Pemberley (Lyme Park, Cheshire)

Pemberley (Lyme Park, Cheshire)
Oh, to be in England...

Saturday, March 24, 2012

Georgette Heyer- Will the BBC or ITV take her on?

Georgette Heyer Venetia
It occurred to me after some late night Twitter action that there is a distinct lack of Georgette Heyer dramatization. Heyer wrote some absolutely cracking "Regency Romance" during the period of 1921-1972. An obvious fan of Jane Austen, she was a stickler for historical accuracy but also had a wonderful story telling ability.

Georgette Heyer Devil's Cub
If you have never cracked open one of her books, you have a lot of fun ahead of you. If you are already a fan then you probably wonder as I have, why she has been neglected by the venerable BBC and the upstart ITV networks who have done so well with their recent period dramas. Surely her books are ripe for adaptation to the screen! Shall we call Andrew Davies (Pride and Prejudice 1995, Wives and Daughters) now? Or do you think Sandy Welch (North and South, Emma 2009) would do a better job on the screenplays?
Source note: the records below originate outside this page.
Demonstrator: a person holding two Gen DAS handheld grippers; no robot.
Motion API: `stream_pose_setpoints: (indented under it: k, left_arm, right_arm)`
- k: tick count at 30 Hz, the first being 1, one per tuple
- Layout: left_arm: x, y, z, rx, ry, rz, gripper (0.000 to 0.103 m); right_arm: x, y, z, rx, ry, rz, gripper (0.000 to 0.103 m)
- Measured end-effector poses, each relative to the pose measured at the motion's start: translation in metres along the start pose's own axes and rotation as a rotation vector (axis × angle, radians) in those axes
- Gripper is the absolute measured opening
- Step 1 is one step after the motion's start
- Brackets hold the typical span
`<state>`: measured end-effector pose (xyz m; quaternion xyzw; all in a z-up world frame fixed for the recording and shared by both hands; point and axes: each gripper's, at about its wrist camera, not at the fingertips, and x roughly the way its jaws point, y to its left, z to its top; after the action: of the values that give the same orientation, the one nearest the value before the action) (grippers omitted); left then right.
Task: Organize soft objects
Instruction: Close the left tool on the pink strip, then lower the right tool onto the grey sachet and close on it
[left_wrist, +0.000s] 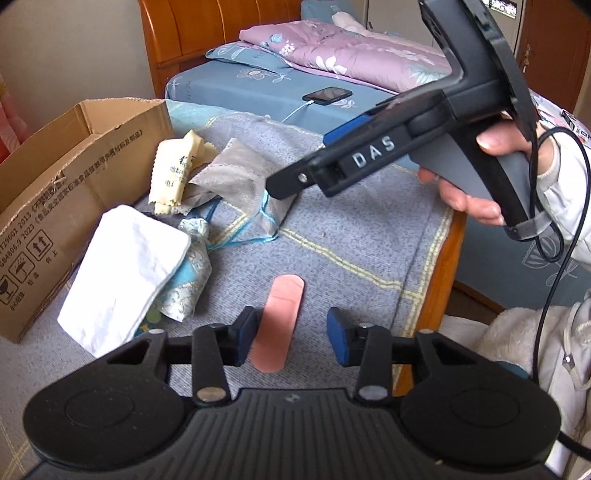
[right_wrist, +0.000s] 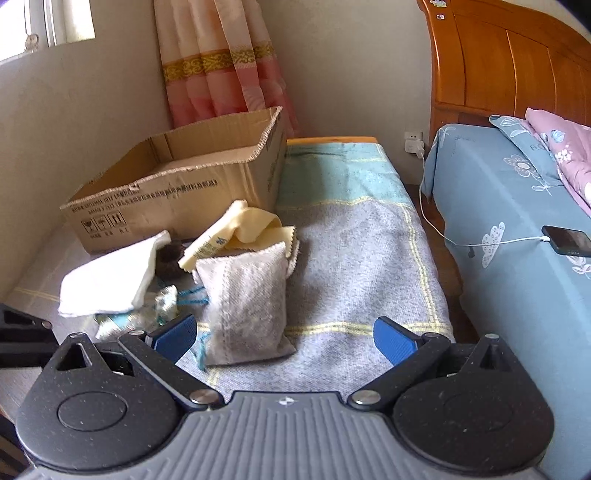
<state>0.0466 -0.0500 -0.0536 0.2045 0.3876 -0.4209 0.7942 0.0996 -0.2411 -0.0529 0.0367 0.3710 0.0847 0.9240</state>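
Softness is deciding everything here. In the left wrist view, the pink strip (left_wrist: 281, 321) is lying flat on the table (left_wrist: 351, 229) near its front edge, between the pads of the left tool (left_wrist: 291, 332). The jaws are standing part open around it: the left pad is sitting just beside the strip, the right pad is staying clear, so nothing is being pinched. The strip is looking thin, light and limp, and I am judging that it is wanting a low pinch across its narrow width, or it is going to slide on the blanket. The right tool (left_wrist: 273, 188), carried in a person's hand (left_wrist: 465, 192), is hovering at the grey pouch (left_wrist: 240, 166), which is leaning in the heap beside the cardboard box (left_wrist: 55, 184) at the table's left edge. The white cloth (left_wrist: 125, 273) and yellow cloth (left_wrist: 173, 173) are crowding that side, while the right half of the table is offering open room up to its wooden edge.

In the right wrist view, the right tool (right_wrist: 284, 339) is standing spread wide and holding nothing. The grey pouch (right_wrist: 243, 295) is resting ahead of its left pad. It is looking stuffed, squashy and a little weighty, so a grip across its middle is seeming best. The cardboard box (right_wrist: 166, 173) is standing open-topped behind the heap, and the path to it is passing over the white cloth (right_wrist: 107, 277)
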Motion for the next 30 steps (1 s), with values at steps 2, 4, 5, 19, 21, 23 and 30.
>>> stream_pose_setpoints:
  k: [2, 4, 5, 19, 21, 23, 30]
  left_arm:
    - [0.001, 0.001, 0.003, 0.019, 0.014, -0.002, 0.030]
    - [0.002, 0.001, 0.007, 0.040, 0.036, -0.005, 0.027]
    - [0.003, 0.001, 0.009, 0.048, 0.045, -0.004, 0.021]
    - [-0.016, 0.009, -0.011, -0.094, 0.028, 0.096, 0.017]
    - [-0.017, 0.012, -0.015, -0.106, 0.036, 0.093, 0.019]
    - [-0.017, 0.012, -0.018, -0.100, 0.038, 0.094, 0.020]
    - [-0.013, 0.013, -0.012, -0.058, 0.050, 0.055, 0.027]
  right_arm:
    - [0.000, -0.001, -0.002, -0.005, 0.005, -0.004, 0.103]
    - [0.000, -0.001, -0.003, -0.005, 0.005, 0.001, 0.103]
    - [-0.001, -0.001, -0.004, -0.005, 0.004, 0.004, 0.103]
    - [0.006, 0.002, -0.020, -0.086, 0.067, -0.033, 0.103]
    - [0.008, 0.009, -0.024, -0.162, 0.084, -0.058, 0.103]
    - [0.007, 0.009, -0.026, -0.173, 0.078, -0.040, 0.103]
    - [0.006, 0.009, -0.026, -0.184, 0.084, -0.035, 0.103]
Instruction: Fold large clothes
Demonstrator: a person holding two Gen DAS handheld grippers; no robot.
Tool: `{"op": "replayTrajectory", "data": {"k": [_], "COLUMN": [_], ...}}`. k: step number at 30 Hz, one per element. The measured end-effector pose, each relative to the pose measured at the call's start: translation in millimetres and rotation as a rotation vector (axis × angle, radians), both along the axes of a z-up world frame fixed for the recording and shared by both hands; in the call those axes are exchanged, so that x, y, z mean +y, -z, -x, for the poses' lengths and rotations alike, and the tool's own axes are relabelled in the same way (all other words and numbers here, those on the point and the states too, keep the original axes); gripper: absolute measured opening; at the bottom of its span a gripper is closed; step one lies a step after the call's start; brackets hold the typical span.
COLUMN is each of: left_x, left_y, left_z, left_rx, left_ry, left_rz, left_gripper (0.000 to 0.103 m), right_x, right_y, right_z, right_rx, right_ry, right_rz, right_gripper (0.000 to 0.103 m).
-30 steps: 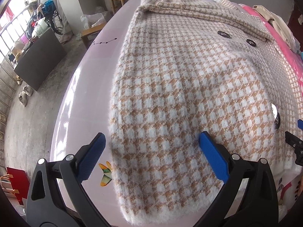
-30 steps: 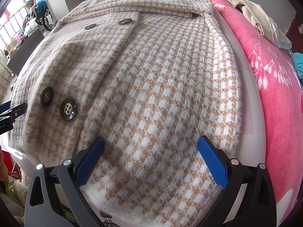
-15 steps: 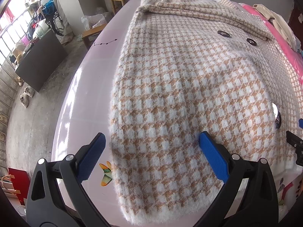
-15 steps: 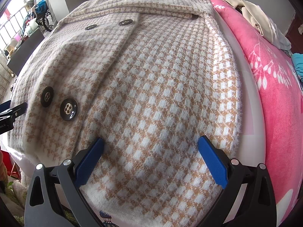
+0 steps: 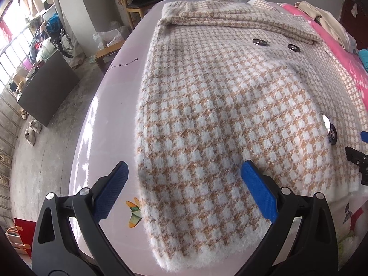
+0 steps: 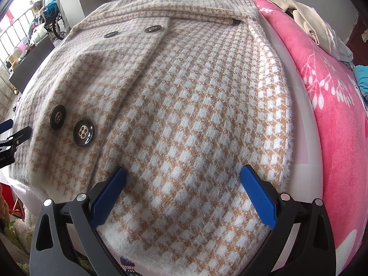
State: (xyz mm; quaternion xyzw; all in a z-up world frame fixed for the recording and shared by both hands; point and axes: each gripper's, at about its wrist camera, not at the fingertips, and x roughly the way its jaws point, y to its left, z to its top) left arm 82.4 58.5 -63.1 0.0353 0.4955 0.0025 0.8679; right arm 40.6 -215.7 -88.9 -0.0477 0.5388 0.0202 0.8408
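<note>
A fuzzy tan-and-white houndstooth coat lies spread flat on a pale lilac bed sheet, collar at the far end, hem nearest me. Its dark round buttons sit on the overlapping front panel. My left gripper hovers open over the hem's left corner, one pad above the sheet, the other above the coat. My right gripper hangs open over the hem's right part. Nothing is held between either pair of pads. Each gripper shows at the edge of the other's view.
A pink floral blanket runs along the bed's right side with beige clothes piled on it. Left of the bed are bare floor, a dark cabinet, shoes, a wooden stool and a chair.
</note>
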Motion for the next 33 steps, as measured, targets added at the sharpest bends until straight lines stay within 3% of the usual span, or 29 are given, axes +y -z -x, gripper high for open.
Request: {"op": "replayTrajectory", "data": {"k": [5,10,18,24,33], "left_x": [20,38,53,63,64], "left_y": [-9,-9,4,12,13], "left_z": [28,50,57,48,31], "left_rx": [-0.041,-0.016,0.041,0.058,0.034], "left_ry": [0.035,0.032,-0.028,-0.051,-0.036], "left_rz": [0.077,0.199,0.306,0.389,0.435], "left_gripper": [0.094,0.067,0.047,0.045,0.045], "right_x": [1,2,3,3,2], "right_y": [0,0,-1,0,-1], "right_z": [0,-1,-3,-4,-4], "right_rx": [-0.01,-0.012,-0.013,-0.012,-0.013], "right_ry": [0.001,0.002,0.001,0.001,-0.001], "right_rz": [-0.001,-0.002,-0.002,-0.002,-0.002], "right_gripper": [0.097,0.097,0.097,0.097,0.097]}}
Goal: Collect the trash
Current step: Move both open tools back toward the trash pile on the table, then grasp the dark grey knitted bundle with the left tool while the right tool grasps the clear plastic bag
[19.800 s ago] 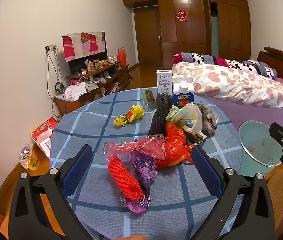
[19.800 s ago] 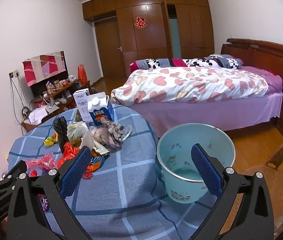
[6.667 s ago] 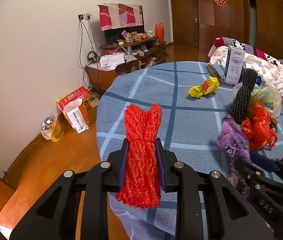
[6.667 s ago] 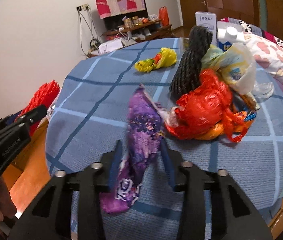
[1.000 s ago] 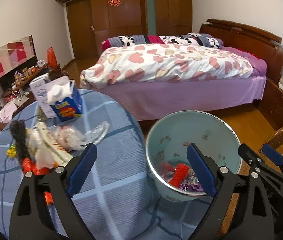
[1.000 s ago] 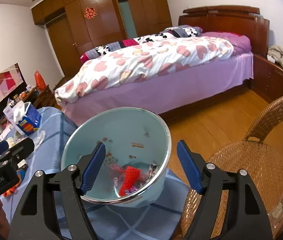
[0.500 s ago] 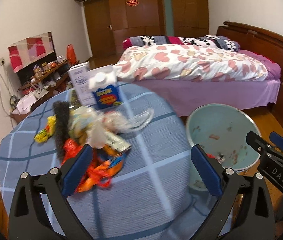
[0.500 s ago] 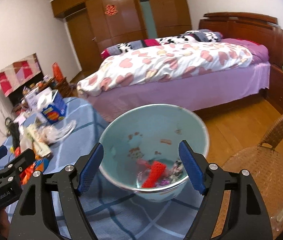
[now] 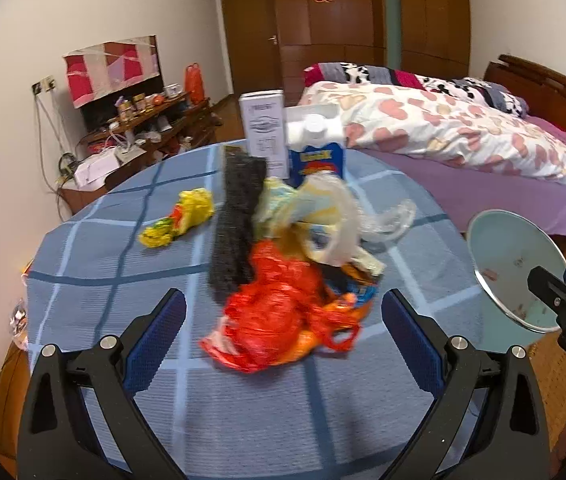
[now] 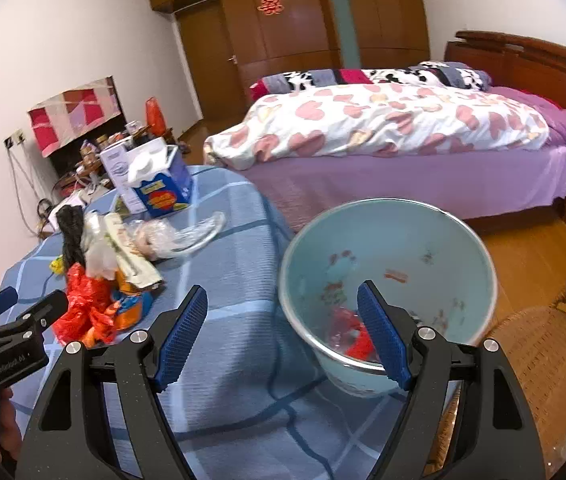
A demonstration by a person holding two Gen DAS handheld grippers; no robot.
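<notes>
Your left gripper [image 9: 283,320] has its jaws wide apart and nothing between them; the red plastic bag [image 9: 273,312] of the trash pile lies just ahead of it on the blue checked table [image 9: 123,256]. Your right gripper [image 10: 283,324] also stands wide and empty, with the pale blue bin [image 10: 463,240] ahead, to its right.
</notes>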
Georgette Heyer Regency Buck
If you think this is a good idea, please leave a comment below, along with your suggestion for the first of her works to be dramatized. I will list her Regency/Georgian novels below to help jog your memory as to which is your fave. And then I'll do some lobbying across the pond!


Thanks for your help, my wonderful readers! (And thanks to C. Allyn Pierson for planting the idea in my head via Twitter)

And here is what we have from 1959 my friends. Enjoy!

65 comments:

  1. I think Georgette was the first for many of us. I think it's a great idea!

    ReplyDelete
  2. I would love to see Sylvester, Devil's Cub or a Convenient Marriage transformed in a movie or mini series. They are so much fun!

    ReplyDelete
  3. I've only read a few, but I loved Devil's Cub as a teenager. Now my favorite is Cotillion, because it's oh, so funny, and a bit more realistic (sans duels and kidnappings, and falling in love with rakes, etc.). It would make a fantastic adaptation!

    ReplyDelete
    Replies
    1. There are a number of GH books that are favorites but I absolutly love Cotillion. For a while I re-read it every summer (it makes perfect hammock reading) and fall in love with Freddy every time even though he's definitely not the standard dashing rake or guardian type who is the usual hero.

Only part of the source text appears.